TomTec and Medis have announced the launch of a joint cardiac imaging and analysis product for X-ray angiography and ultrasound. The combined solution is a fully integrated software package that consists of TomTec’s Image-Arena™ and Medis’ QAngio® XA quantification software. It will be available as one platform that can be integrated into the products of partnering medical device manufacturers and that connects to existing PACS, HIS, CPACS and CVIS in hospitals. The software solution drastically reduces the integration effort for industry partners and for hospitals that want to optimize their imaging and analysis processes and data management.

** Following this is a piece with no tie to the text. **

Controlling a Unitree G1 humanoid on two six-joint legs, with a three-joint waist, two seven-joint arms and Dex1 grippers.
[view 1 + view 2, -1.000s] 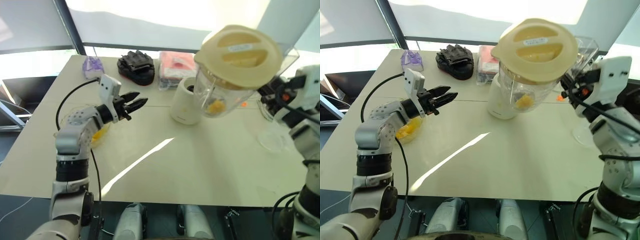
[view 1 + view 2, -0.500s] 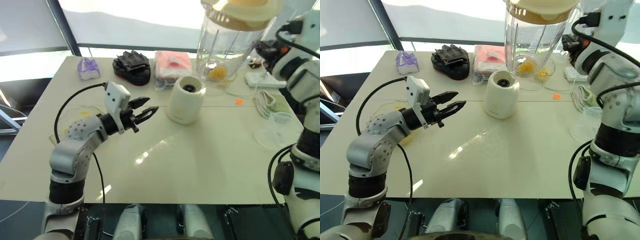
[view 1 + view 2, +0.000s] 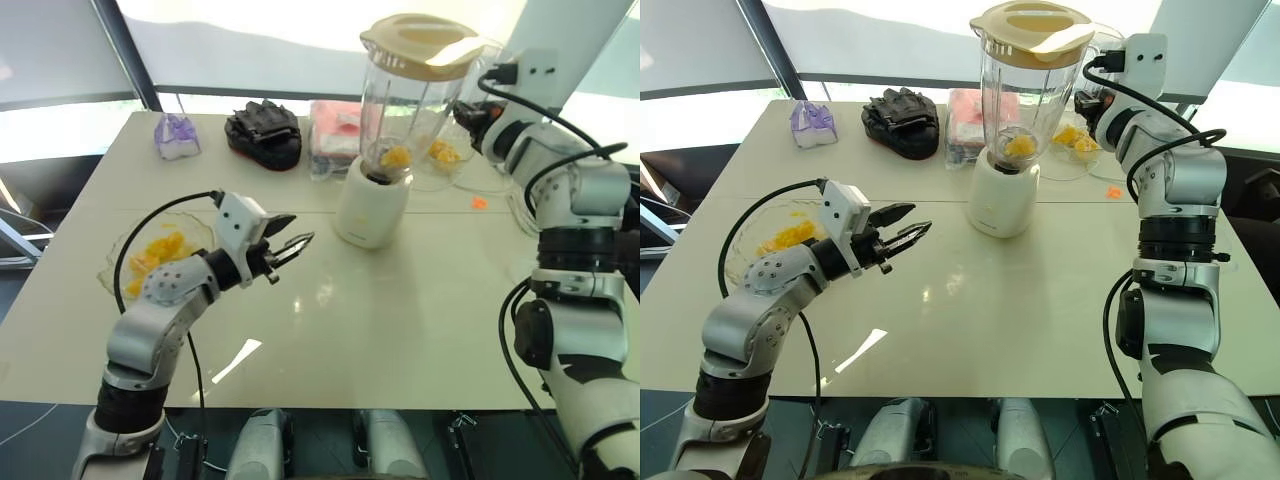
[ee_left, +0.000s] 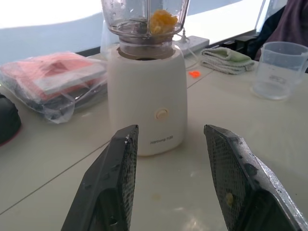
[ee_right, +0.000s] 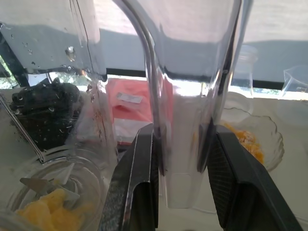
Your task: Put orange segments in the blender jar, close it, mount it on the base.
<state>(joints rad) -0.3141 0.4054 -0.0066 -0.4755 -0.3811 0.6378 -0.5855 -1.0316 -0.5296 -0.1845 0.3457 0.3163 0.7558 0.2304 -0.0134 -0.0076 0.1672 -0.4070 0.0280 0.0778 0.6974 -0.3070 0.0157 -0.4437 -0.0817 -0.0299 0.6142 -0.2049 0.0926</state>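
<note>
The blender jar [image 3: 400,105], clear and tall with a cream-yellow lid [image 3: 424,32], stands upright on the cream-white base [image 3: 371,208] at the table's middle back. Orange segments [image 4: 162,19] lie at the jar's narrow bottom. My right gripper [image 5: 179,144] is shut on the jar's clear side handle [image 5: 185,96], one finger on each side. My left gripper [image 3: 298,232] hovers open and empty above the table, left of the base and pointing at it. More orange segments fill a shallow glass bowl [image 3: 118,262] at the left and another bowl [image 5: 272,132] behind the jar.
A black glove-like bundle [image 3: 265,135], a pink packet in plastic [image 3: 335,125] and a small purple thing [image 3: 178,135] lie along the far edge. A clear beaker [image 4: 279,70], a folded cloth [image 4: 226,60] and a tiny orange scrap [image 3: 478,203] sit to the right of the base.
My right arm swung the tilted, raised jar forward and down until it stands upright on the base. My left gripper drew back and sank a little, still open.
</note>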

Medtronic, Inc. has launched the Endeavor Sprint drug eluting stent (DES) on a rapid exchange (RX) delivery system in the U.S. The Endeavor Sprint system uses Sprinter ™ balloon catheter technology. The system puts the highly deliverable Endeavor DES on an enhanced delivery platform. This makes Medtronic’s flagship DES even easier for physicians to deliver to the site of coronary blockages. The Endeavor Sprint drug eluting stent system is the latest innovation to come out of our robust product pipeline in CardioVascular.

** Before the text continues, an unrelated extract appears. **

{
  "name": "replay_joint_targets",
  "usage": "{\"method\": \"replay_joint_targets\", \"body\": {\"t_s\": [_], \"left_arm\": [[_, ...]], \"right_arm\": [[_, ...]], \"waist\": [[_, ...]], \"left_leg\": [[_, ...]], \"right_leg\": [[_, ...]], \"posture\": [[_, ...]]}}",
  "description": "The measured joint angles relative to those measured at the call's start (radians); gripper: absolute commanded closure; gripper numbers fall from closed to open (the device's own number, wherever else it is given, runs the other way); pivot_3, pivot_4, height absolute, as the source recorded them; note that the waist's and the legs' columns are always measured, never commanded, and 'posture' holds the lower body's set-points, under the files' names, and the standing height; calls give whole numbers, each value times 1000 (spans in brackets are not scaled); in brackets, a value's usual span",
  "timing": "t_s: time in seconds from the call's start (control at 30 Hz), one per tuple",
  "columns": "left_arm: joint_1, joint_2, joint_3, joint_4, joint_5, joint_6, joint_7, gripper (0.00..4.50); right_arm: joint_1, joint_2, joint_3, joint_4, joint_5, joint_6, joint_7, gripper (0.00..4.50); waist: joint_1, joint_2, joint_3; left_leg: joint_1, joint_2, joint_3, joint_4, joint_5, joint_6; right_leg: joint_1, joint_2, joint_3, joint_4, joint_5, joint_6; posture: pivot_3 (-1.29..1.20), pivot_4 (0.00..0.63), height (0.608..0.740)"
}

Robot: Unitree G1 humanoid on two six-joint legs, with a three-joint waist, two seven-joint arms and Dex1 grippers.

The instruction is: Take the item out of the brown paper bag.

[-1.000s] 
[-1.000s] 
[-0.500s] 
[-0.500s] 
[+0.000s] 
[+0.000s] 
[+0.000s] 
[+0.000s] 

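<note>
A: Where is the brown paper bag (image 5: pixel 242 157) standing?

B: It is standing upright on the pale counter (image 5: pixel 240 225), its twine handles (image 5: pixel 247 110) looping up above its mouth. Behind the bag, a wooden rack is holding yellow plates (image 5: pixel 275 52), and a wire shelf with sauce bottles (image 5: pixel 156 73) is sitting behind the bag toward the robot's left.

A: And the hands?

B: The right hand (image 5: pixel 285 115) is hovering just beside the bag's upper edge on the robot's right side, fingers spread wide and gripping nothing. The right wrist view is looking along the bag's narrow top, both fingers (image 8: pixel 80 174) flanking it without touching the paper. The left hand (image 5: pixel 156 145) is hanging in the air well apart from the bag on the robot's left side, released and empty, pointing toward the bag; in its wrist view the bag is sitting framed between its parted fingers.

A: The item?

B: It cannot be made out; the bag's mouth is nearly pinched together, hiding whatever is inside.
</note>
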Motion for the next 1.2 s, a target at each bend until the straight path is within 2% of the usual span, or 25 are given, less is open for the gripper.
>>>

The U. S. Food and Drug Administration has granted approval to C. R. Bard, Inc. for marketing its Flair™ Endovascular Stent Graft with an optimized delivery system. The device consists of a self-expanding Nitinol stent encapsulated within the proprietary ePTFE graft material of Bard. The product has received the indication  for use in the treatment of stenoses in synthetic arteriovenous bypass grafts. A six-month long study conducted by Bard showed that the placement of the device resulted in more than twice the primary patency of balloon angioplasty. “The Flair Endovascular Stent Graft represents the first interventional technology demonstrating superiority to balloon angioplasty in maintenance of access patency.